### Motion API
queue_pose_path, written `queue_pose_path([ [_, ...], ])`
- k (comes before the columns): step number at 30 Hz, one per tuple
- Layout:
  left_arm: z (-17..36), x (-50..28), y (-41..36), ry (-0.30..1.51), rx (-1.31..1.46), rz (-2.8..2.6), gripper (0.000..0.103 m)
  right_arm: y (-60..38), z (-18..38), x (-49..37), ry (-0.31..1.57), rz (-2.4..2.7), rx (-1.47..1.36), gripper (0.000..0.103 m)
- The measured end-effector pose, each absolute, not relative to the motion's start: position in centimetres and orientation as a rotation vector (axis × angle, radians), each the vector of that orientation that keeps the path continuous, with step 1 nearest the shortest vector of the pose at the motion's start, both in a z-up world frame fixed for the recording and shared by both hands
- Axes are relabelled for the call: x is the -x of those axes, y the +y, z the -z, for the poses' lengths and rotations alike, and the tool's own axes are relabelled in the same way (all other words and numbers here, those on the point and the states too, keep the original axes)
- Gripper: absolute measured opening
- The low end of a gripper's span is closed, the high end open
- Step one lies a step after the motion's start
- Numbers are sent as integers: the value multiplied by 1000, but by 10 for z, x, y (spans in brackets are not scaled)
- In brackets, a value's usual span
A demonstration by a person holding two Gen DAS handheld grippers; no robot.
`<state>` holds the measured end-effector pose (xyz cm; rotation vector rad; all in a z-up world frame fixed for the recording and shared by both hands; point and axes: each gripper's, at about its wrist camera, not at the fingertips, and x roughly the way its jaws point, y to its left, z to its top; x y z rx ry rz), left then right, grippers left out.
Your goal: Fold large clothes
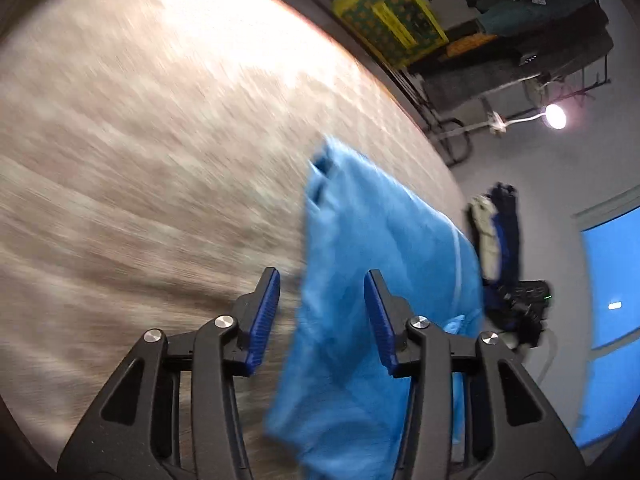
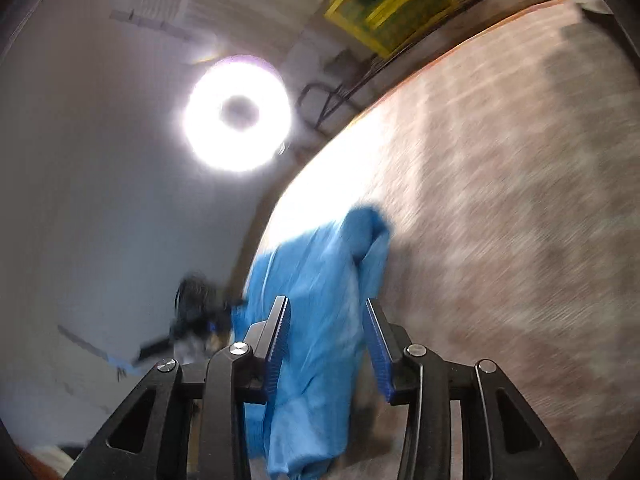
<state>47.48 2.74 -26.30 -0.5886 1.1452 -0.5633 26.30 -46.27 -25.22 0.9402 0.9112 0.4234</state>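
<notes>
Left view first: left tongs (image 1: 322, 312) standing apart, pads clear of the cloth, blue garment (image 1: 360, 264) running up between and beyond them. Lying bunched in a long strip on the worktop (image 1: 140, 140), near its right edge, part of it draping over that edge. Looking like an early stage: no flat panel, no squared fold showing, so spreading and every fold probably remaining. Sitting past the far edge: yellow crate (image 1: 390, 16), rack of dark clothes (image 1: 532, 8), lamp (image 1: 554, 116), more clothes heaped on the floor (image 1: 496, 232). Nothing lying on the worktop near the garment to block a fold; blur hiding fine detail.

Right view next: right tongs (image 2: 326, 328) also standing apart, narrower, the blue garment (image 2: 320, 280) passing between the pads without being clearly pinched. Same crumpled ridge hugging the worktop edge (image 2: 500, 200), one end humped up. Glaring ring light (image 2: 238, 114) washing out the near corner; yellow crate (image 2: 390, 4) beyond. Main hindrance, judging from here: closeness to the edge, with cloth likely to slide off when pulled.
</notes>
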Motion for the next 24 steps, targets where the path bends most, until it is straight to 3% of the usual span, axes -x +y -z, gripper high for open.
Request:
queue_pose_path([
  [2, 242, -466, 31, 1106, 548, 551, 44, -463, 251, -274, 958, -381, -843, 14],
  [3, 235, -463, 29, 1093, 536, 557, 44, -460, 252, -279, 980, -381, -801, 12],
  [10, 192, -425, -75, 1056, 374, 761, 44, -426, 272, -323, 1060, -515, -772, 11],
  [17, 217, -412, -140, 1141, 346, 852, 44, -420, 300, -359, 1124, -542, -859, 13],
  [24, 233, -424, -202, 1191, 188, 881, 44, -430, 319, -378, 1042, -490, -1072, 9],
])
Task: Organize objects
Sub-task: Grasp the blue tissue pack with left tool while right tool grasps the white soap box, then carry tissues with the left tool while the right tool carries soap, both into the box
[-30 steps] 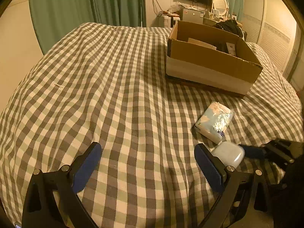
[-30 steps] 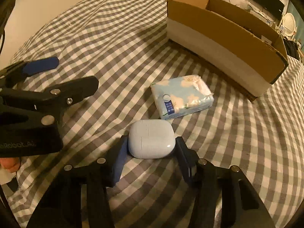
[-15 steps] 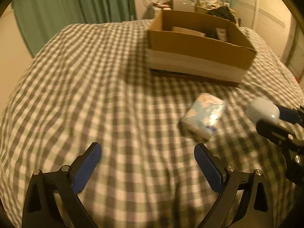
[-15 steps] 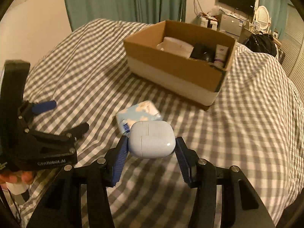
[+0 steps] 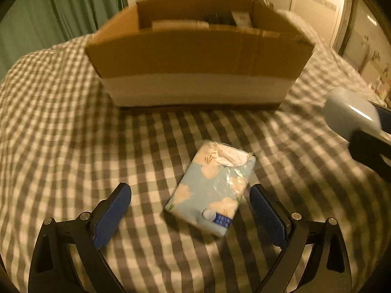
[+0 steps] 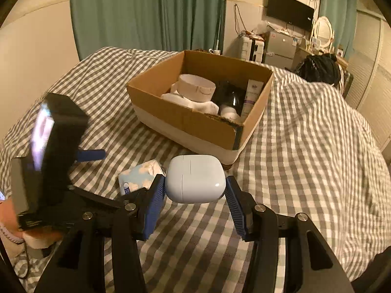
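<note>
Above the checkered bed cover [image 6: 305, 127], the right gripper [image 6: 194, 196] clamps a white earbud case [image 6: 195, 178], long axis crosswise. Wide open, the left gripper [image 5: 190, 212] straddles a tissue pack [image 5: 212, 190] pointing toward the cardboard box [image 5: 200, 56].

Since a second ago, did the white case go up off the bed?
Yes. The right gripper lifted the white case off the checked bedspread toward the cardboard box.
</note>
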`<state>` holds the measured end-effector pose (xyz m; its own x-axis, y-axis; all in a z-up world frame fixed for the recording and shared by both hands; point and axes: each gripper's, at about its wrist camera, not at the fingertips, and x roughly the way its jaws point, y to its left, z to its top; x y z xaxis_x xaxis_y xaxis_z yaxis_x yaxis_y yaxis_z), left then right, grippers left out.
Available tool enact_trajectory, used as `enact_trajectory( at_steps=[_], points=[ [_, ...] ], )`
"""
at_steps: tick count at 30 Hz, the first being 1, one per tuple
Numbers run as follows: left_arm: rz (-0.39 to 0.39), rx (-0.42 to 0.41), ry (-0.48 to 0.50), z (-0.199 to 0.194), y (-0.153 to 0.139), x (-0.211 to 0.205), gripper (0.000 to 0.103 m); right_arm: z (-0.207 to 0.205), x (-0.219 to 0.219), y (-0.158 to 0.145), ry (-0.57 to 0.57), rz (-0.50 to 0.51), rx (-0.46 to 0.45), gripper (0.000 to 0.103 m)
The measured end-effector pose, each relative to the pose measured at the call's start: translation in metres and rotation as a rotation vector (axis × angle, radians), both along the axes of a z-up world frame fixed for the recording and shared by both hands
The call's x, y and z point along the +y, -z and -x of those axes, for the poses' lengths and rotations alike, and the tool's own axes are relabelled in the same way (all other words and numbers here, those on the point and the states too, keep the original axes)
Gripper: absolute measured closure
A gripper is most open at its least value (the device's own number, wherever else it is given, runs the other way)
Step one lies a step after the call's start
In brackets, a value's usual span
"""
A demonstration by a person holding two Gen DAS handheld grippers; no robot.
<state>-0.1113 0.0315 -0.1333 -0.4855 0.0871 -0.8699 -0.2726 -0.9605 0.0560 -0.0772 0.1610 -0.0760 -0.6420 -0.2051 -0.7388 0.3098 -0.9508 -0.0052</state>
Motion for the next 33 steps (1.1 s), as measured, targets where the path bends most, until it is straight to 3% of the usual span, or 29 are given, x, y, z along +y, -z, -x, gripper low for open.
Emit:
enact_trajectory(
  at_steps=[6,13,21,33],
  points=[
    [-0.048,-0.056,0.04,0.013,0.013,0.009,0.041,0.006,0.006,0.013,0.003,0.028,-0.042,0.053],
    [-0.042,-0.029,0.015,-0.004,-0.001,0.009,0.042,0.004,0.008,0.016,0.014,0.04,-0.048,0.053],
    [-0.052,0.051,-0.025,-0.037,-0.045,0.0,0.042,-0.009,0.005,0.006,0.028,0.012,0.002,0.053],
    [-0.105,0.209,-0.013,-0.064,-0.128,-0.014,0.042,-0.038,-0.005,-0.053,0.002,-0.009,0.121,0.053]
  ],
)
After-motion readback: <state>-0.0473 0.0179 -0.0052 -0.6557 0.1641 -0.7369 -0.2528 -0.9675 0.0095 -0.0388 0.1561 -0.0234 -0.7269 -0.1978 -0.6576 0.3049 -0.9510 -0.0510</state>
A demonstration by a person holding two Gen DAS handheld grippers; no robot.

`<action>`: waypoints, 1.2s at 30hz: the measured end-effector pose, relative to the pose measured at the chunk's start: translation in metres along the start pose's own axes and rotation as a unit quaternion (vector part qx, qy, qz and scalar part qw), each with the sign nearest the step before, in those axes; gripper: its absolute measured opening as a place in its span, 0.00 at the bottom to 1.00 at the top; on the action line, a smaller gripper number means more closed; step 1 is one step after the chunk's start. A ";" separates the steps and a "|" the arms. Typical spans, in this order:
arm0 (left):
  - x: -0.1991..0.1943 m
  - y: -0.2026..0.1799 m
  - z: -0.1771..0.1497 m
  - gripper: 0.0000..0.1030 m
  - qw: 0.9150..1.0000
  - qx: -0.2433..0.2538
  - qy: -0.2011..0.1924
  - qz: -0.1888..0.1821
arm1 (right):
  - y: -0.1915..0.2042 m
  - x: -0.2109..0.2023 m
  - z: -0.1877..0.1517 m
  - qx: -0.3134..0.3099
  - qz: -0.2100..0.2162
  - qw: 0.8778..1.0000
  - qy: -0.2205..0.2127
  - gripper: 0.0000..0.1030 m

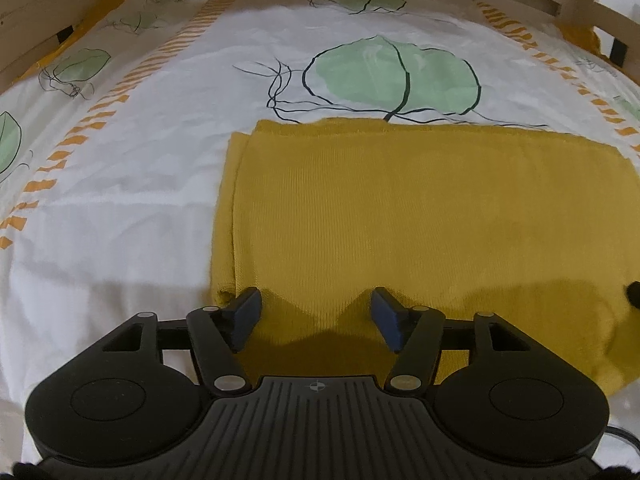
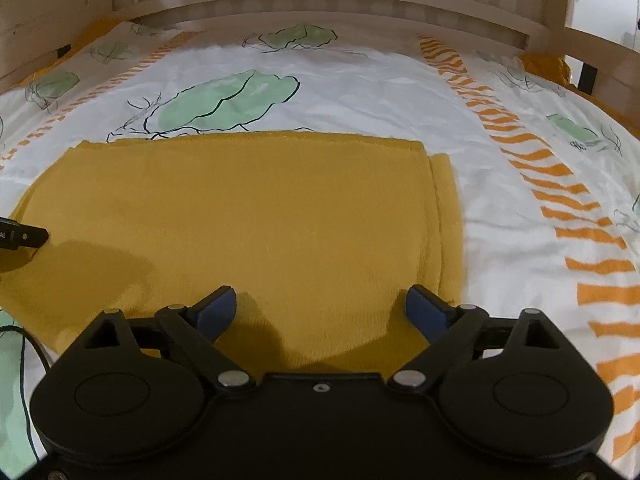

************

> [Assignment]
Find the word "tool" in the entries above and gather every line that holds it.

> [Result of this task]
- Axes are relabelled for the call: x is the -x of those axes, y the +y, z the -z, for the poses' lengths and rotations alike, and the tool's own axes are relabelled in the same way (all other words and numbers here, those on the point and the states too, keep the original axes)
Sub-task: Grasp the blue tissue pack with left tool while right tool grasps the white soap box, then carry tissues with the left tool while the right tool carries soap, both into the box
Available tool enact_trajectory, used as `enact_trajectory( at_steps=[_], points=[ [_, ...] ], )`
The call's x, y and z point along the +y, -z and -x of those axes, for the poses' lengths and rotations alike, and the tool's own axes are relabelled in the same way (all other words and numbers here, those on the point and the states too, keep the original axes)

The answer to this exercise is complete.